It’s not often that a team gets spanked on the first Saturday of December but still gets a taste of sugar a day later.

But that’s the case for No. 11 Virginia Tech, the Michigan football team’s opponent in the Allstate Sugar Bowl on Jan. 3.

On Saturday, No. 15 Clemson smoked the Hokies, 38-10. It was the second time this season the Tigers have easily handled Virginia Tech — on Oct. 1, Clemson rolled them, 23-3, in Blacksburg, Va.

Yet, despite only beating one ranked team all season in then-No. 20 Georgia Tech on Nov. 10, Virginia Tech (7-1 ACC, 11-2 overall) is on its way to the Sugar Bowl for the third time in school history.

“I’m proud of our football team and what we’ve been able to do,” said Virginia Tech coach Frank Beamer in a teleconference last night. “I think the people we’ve been able to beat, they didn’t seem weak to me.

“There’s a lot of reasons why you’d like to have Virginia Tech in your bowl game.”

Beamer would know — the 25th-year coach is a Virginia Tech graduate and was the starting cornerback for the Hokies from 1967-69. He’s currently first in all-time wins (251) and bowl appearances (18) for active coaches.

During Beamer’s tenure at Virginia Tech, the program has been one of the most consistent in the nation, winning 10 or more games in eight straight seasons and in 13 of the past 16.

Though he’s been around a long time, Beamer knows very little about the Wolverines. He said he’s never met Michigan coach Brady Hoke but has heard good things.

“I know (Hoke’s) name for the tremendous job he’s done in coaching,” Beamer said. “I don’t know a lot about Michigan. Until recently, I didn’t really think us and Michigan would be meeting in a bowl game.”

There was a similar feeling on Michigan’s end.

“From the clips on ESPN, they look pretty good,” said senior defensive end Ryan Van Bergen. “I didn’t get the chance to watch them too much this season, but obviously we’re taking them very seriously. They’re going to be very motivated off their loss to Clemson and they’ve got plenty of athletes, I know that.”

Michigan has some athletes of its own, too. And there’s little doubt that one of the first names Beamer will address in preparation for Michigan will be Denard Robinson. Beamer has never seen the junior quarterback play in person, but he’s seen plenty of him on television.

“What I’ve seen of him is on the highlight reels, and he’s got plenty of them,” Beamer said. “You understand pretty quickly what a unique and talented athlete he is.”

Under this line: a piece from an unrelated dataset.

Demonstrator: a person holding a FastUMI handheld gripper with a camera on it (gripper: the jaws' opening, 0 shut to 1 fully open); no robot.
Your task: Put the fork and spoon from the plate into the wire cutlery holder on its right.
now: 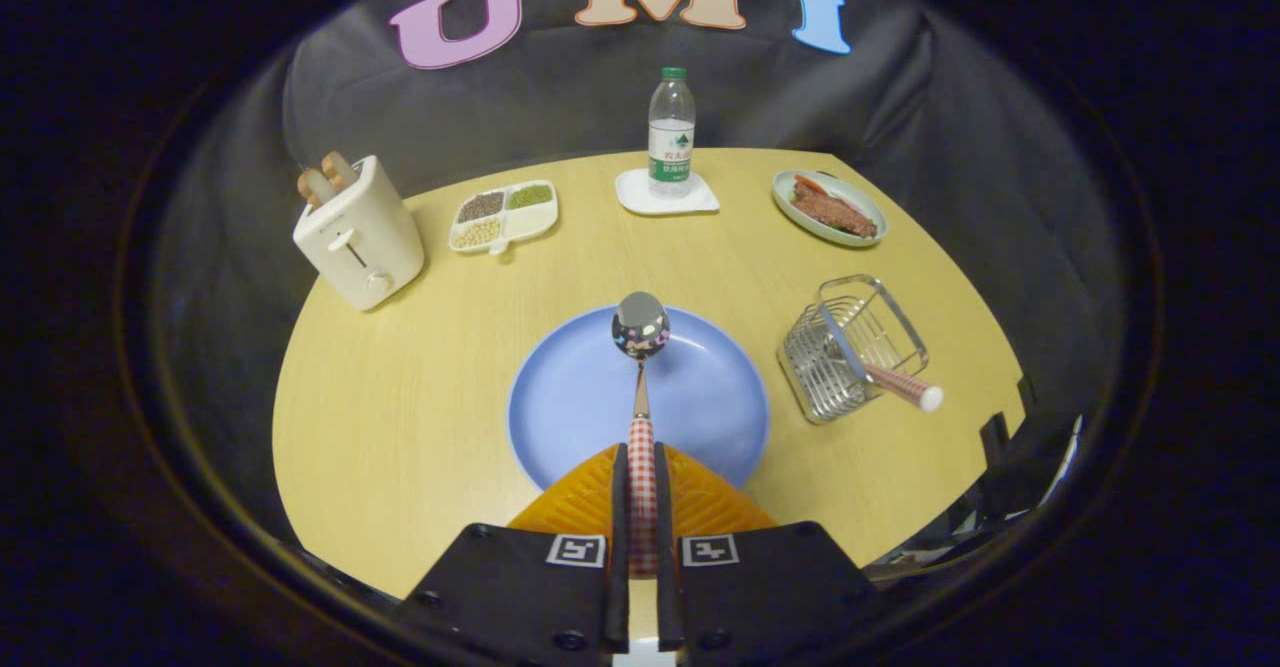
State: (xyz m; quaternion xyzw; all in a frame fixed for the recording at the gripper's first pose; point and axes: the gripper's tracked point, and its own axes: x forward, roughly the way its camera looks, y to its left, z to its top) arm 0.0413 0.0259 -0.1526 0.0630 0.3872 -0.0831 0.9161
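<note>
— What is the tool [641, 462] doing?

— Its two orange fingers [583, 495] are pressed in on the red-and-white checked handle of the spoon [640, 347], one on each side. The spoon points straight ahead toward 12 o'clock, its shiny bowl out beyond the fingertips, over the far half of the blue plate [570, 397].

— And the plate?

— It sits on the yellow tabletop [400, 397] directly ahead of the fingers. No other cutlery shows on its bare blue surface.

— Where is the wire cutlery holder [850, 347]?

— At about 2 o'clock from the plate, just beside its rim. A checked handle with a white tip, the fork [903, 384] by the look of it, pokes out of the basket toward 4 o'clock; its head is hidden among the wires.

— What else is on the tabletop?

— A cream toaster [358, 237] with two slices up at 10 o'clock, a divided tray of beans [504, 215] at 11, a water bottle [671, 132] standing on a white coaster [640, 199] at 12, and a pale green dish of meat [830, 209] at 1 o'clock.
</note>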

The Hokies also have a pretty talented dual-threat quarterback in redshirt sophomore Logan Thomas. Thomas was a second-team All-ACC selection this season, completing 60.5 percent of his passes for 18 touchdowns and seven interceptions. He also carried the ball 125 times for an average of three yards per carry and 10 total touchdowns.

Robinson, a second-team All-Big Ten selection, mirrors Thomas’s touchdown numbers but has thrown double the amount of interceptions with 14. However, Robinson is a much bigger threat on the ground — he’s averaged 5.9 yards per carry off 208 rushes for 16 touchdowns this season.

“From what I’ve seen, that guy can go,” Beamer said.

Beamer, who has coached several dual-threat quarterbacks in his career, including Michael Vick, said it’ll help a little bit that his team is used to playing with running quarterbacks.

But when it comes down to it, the Hokies are still going to have to find a way to take down the shifty Robinson.

“I think us having that type of guys gives us some experience,” he said. “But it all gets back to the players and being able to tackle the guy when you get him there.”

For Virginia Tech, the Clemson spanking is in the past. The bad taste of its second loss is gone and sugar is all it can taste.

And now, the Hokies’ focus is solely on Michigan.

“We’re gonna pay close attention to (Michigan) now,” Beamer said. “We’re going to get to work on them and try to represent the ACC in the best way possible.”